Nimotuzumab delivery
Nimotuzumab was not recommended for NPC patients by the guideline at that time. So the uses of Nimotuzumab was determined by the patients’ willing and the experience of doctors. Intravenous Nimotuzumab was administered at an initial dose of 200mg weekly during whole radiation period. A total of 184 patients received full doses of Nimotuzumab.
Follow-up
Patient follow-up was measured from the first day of therapy to the day of last examination or death. Patients were examined at least every 3 months during the first 2 years, with follow-up examinations every 6 months for 3 years or until death.

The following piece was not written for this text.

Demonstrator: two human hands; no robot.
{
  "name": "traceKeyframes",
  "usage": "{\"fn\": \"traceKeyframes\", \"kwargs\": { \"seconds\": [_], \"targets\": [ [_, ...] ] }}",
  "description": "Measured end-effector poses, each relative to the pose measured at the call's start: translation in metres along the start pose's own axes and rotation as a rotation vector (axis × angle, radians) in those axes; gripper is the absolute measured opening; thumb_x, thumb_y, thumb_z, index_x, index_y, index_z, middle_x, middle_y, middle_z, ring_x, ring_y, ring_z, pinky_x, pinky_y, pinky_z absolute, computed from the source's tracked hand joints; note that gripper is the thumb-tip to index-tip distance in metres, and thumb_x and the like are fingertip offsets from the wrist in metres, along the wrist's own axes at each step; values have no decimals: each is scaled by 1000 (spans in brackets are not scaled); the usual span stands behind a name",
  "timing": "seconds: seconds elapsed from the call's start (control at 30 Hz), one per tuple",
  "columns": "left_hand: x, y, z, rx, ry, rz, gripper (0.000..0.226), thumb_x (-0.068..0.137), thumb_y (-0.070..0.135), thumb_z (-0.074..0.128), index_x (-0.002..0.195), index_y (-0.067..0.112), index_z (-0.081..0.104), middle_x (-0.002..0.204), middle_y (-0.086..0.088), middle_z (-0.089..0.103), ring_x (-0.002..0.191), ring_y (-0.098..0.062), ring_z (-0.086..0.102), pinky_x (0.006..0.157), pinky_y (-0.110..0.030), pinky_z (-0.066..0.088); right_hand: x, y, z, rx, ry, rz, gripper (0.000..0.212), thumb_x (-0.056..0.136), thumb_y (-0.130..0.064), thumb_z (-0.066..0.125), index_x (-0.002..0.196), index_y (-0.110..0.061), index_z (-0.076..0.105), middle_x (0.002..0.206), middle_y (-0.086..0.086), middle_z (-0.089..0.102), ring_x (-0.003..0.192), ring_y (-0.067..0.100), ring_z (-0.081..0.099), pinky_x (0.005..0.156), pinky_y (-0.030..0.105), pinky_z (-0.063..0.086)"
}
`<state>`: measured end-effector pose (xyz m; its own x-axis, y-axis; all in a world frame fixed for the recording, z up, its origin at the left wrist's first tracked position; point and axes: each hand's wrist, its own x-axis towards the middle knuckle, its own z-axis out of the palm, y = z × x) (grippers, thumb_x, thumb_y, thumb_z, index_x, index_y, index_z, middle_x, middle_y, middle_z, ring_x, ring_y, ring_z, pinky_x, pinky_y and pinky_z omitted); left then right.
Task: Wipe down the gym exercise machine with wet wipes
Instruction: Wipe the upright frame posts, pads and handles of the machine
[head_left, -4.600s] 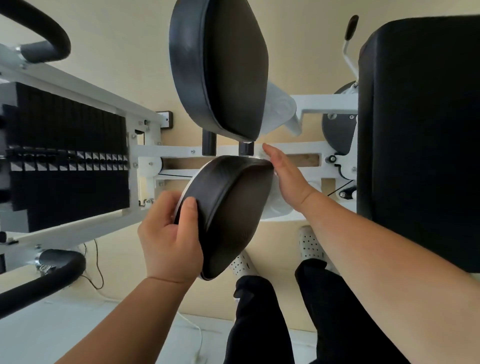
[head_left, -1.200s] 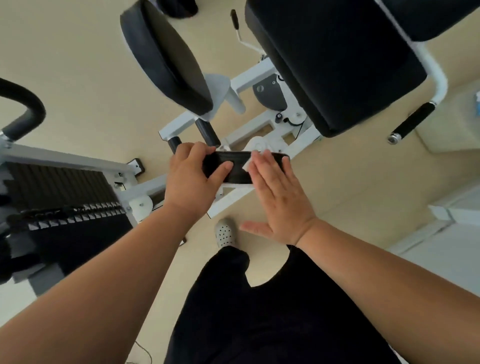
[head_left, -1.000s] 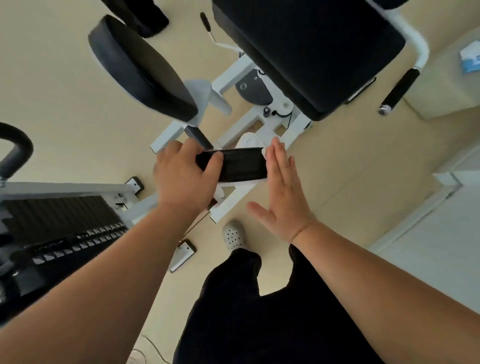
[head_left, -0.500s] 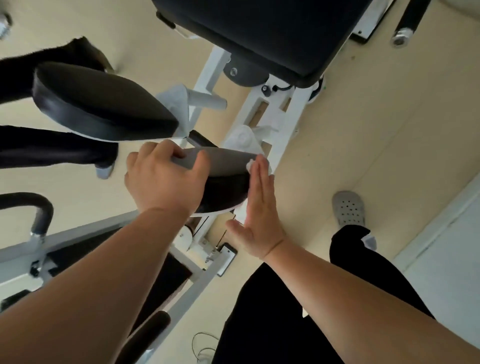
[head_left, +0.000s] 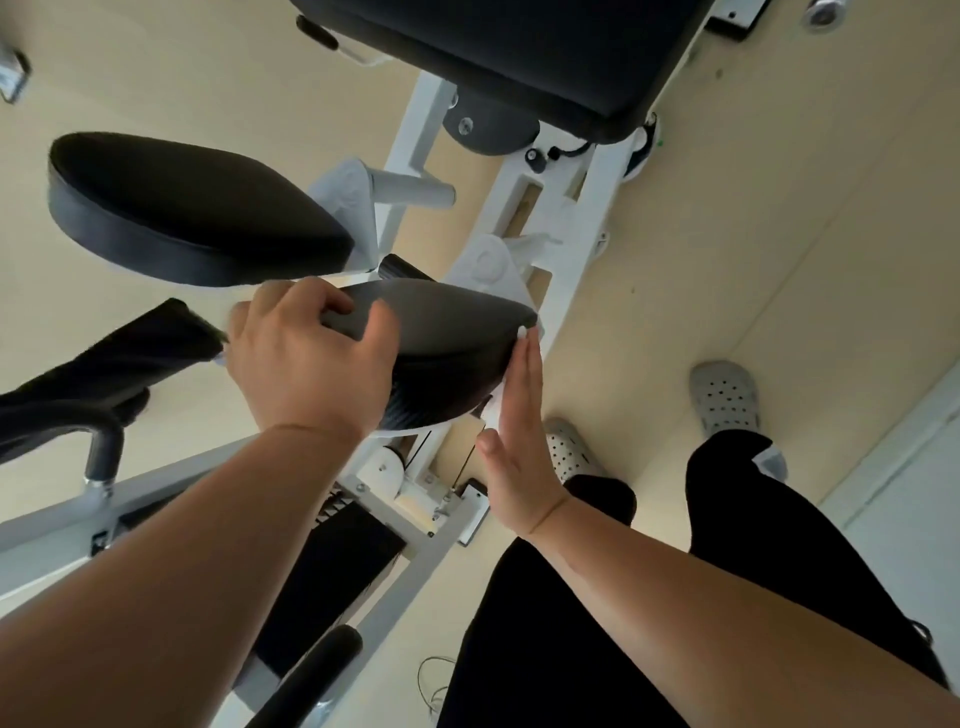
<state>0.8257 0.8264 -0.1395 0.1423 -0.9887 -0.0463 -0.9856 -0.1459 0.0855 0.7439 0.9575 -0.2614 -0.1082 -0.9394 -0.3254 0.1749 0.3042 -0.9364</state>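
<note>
Looking down from head height on a white-framed gym exercise machine (head_left: 524, 218), slanting from top centre to lower left of the frame over a beige floor (head_left: 779, 234). Topped by a broad black seat cushion (head_left: 519, 47) along the upper edge, and flanked at upper left by one oval black pad (head_left: 182, 208). Carrying a second oval pad (head_left: 452, 338) at the centre of the frame, tilted nearly edge-on and evidently the part under the wipe. Judged to be firm foam under smooth vinyl: yielding a little under pressure, likely slick once damp, and probably free to swing on its arm, so best steadied by the rim rather than the face. Gripped at its left rim by the left hand (head_left: 306, 364), fingers curled over the top edge and thumb laid across the near face. Met at its right rim by the right hand (head_left: 514, 431), fingers straight and together, palm flat against the pad's edge. Pressing a white wet wipe (head_left: 521, 331) between palm and vinyl, with only slivers showing at the fingertips and beside the palm. Thin, limp and light by the look of it, needing flat pressure to avoid bunching. Hands set apart, one on each side of the pad, one bracing and one wiping.
</note>
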Motion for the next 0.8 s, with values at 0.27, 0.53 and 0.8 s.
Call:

The last follow-up date was 20 April 2019.
Statistical analysis
Distant metastasis–free survival (DMFS) and locoregional relapse–free survival (LRRFS) were calculated from day 1 after completion of treatment to first distant metastasis and locoregional relapse, respectively; progression–free survival (PFS) was calculated from day 1 after completion of treatment to locoregional relapse, distant relapse or tumor-related death, whichever occurred first. Overall survival (OS) was calculated from day 1 after completion of treatment to last examination or death respectively.
The clinic-pathologic characteristics of participants are described, and the differences of these characteristics between the Nimotuzumab group and non-Nimotuzumab group were compared by χ2 test for categorical variables, and t-test for continuous variables. Logistic regression analysis was used to identify confounders between the treatment groups. A propensity score matching method was used. Propensity scores were calculated based on the identified potential confounders and other important factors such as tumor stage, and then each patient was assigned a score. Using 0.2-caliper width, 1:3 matching was performed between patients in the Nimotuzumab group and non- Nimotuzumab group based on the propensity scores.

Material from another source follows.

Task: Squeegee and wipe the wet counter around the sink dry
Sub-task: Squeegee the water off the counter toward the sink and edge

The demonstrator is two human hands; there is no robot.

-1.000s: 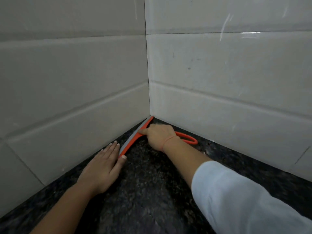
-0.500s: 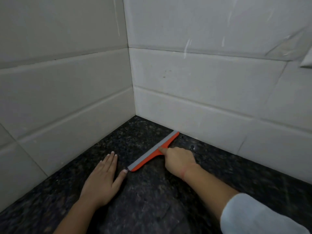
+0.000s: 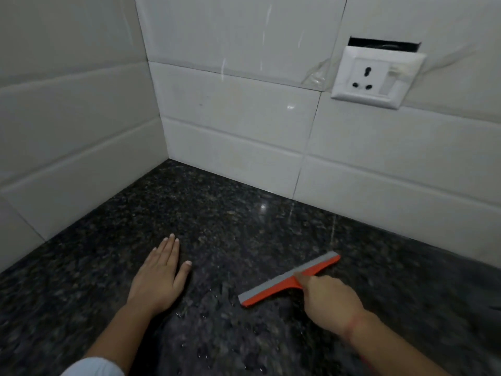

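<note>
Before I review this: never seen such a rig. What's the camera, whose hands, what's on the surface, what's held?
There is no machine here: a person works with bare hands. Every picture comes from one wide-angle camera worn on the person's head, looking forward and down.

The surface is a dark speckled counter in a corner of white tiled walls, with a wall socket on the back wall. Water droplets lie on the counter near the person.

The left hand rests flat on the counter, fingers straight, holding nothing. The right hand grips an orange squeegee with a grey blade, set across the counter.
</note>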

LRRFS, DMFS, PFS and OS were calculated using the Kaplan-Meier method. The differences of LRRFS, DMFS, PFS and OS between two groups were tested using log-rank test. Multivariate analysis was performed using the Cox proportional hazards models. All statistical analysis was performed using SPSS 21.0 statistical software (Chicago, IL, USA). A p < 0.05 were considered statistically significant.